» **ASSIGNMENT**
Output nothing but the line containing "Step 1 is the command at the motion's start" and the lines after it through the end of the material below, each reproduced exactly.

» **DATA SEGMENT**

- - -

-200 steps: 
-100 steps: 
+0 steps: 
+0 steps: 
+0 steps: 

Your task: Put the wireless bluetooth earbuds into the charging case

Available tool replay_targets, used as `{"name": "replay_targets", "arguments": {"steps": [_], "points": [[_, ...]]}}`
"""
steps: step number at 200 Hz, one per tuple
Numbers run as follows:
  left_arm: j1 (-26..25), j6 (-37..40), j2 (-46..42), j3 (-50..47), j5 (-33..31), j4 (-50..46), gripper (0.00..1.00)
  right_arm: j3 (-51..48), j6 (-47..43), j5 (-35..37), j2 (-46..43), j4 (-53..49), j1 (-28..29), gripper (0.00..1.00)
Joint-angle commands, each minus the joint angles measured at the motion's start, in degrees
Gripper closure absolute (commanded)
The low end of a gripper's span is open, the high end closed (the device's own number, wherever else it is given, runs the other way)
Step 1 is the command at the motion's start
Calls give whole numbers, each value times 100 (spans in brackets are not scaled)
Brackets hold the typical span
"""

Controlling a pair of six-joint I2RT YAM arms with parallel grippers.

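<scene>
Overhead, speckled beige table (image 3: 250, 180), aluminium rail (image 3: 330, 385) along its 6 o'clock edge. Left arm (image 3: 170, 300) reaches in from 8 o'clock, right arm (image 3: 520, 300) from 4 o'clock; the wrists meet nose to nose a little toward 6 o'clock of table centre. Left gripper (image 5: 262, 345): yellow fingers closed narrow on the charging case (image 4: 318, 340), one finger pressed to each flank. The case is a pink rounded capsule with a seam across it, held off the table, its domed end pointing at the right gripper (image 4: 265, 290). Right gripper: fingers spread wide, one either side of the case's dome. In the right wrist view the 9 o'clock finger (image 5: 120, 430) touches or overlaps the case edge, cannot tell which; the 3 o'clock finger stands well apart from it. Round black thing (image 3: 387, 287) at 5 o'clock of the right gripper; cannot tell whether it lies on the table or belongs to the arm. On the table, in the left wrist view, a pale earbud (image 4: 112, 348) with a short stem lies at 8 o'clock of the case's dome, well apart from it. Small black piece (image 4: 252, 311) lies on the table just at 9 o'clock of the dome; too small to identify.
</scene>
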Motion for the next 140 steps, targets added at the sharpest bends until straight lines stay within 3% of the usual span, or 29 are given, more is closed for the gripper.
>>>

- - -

» **FINAL ANSWER**
Step 1 is the command at the motion's start
Calls give whole numbers, each value times 100 (spans in brackets are not scaled)
Brackets hold the typical span
"""

Controlling a pair of six-joint I2RT YAM arms with parallel grippers.

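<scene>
Overhead, speckled beige table (image 3: 250, 180), aluminium rail (image 3: 330, 385) along its 6 o'clock edge. Left arm (image 3: 170, 300) reaches in from 8 o'clock, right arm (image 3: 520, 300) from 4 o'clock; the wrists meet nose to nose a little toward 6 o'clock of table centre. Left gripper (image 5: 262, 345): yellow fingers closed narrow on the charging case (image 4: 318, 340), one finger pressed to each flank. The case is a pink rounded capsule with a seam across it, held off the table, its domed end pointing at the right gripper (image 4: 265, 290). Right gripper: fingers spread wide, one either side of the case's dome. In the right wrist view the 9 o'clock finger (image 5: 120, 430) touches or overlaps the case edge, cannot tell which; the 3 o'clock finger stands well apart from it. Round black thing (image 3: 387, 287) at 5 o'clock of the right gripper; cannot tell whether it lies on the table or belongs to the arm. On the table, in the left wrist view, a pale earbud (image 4: 112, 348) with a short stem lies at 8 o'clock of the case's dome, well apart from it. Small black piece (image 4: 252, 311) lies on the table just at 9 o'clock of the dome; too small to identify.
</scene>
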Motion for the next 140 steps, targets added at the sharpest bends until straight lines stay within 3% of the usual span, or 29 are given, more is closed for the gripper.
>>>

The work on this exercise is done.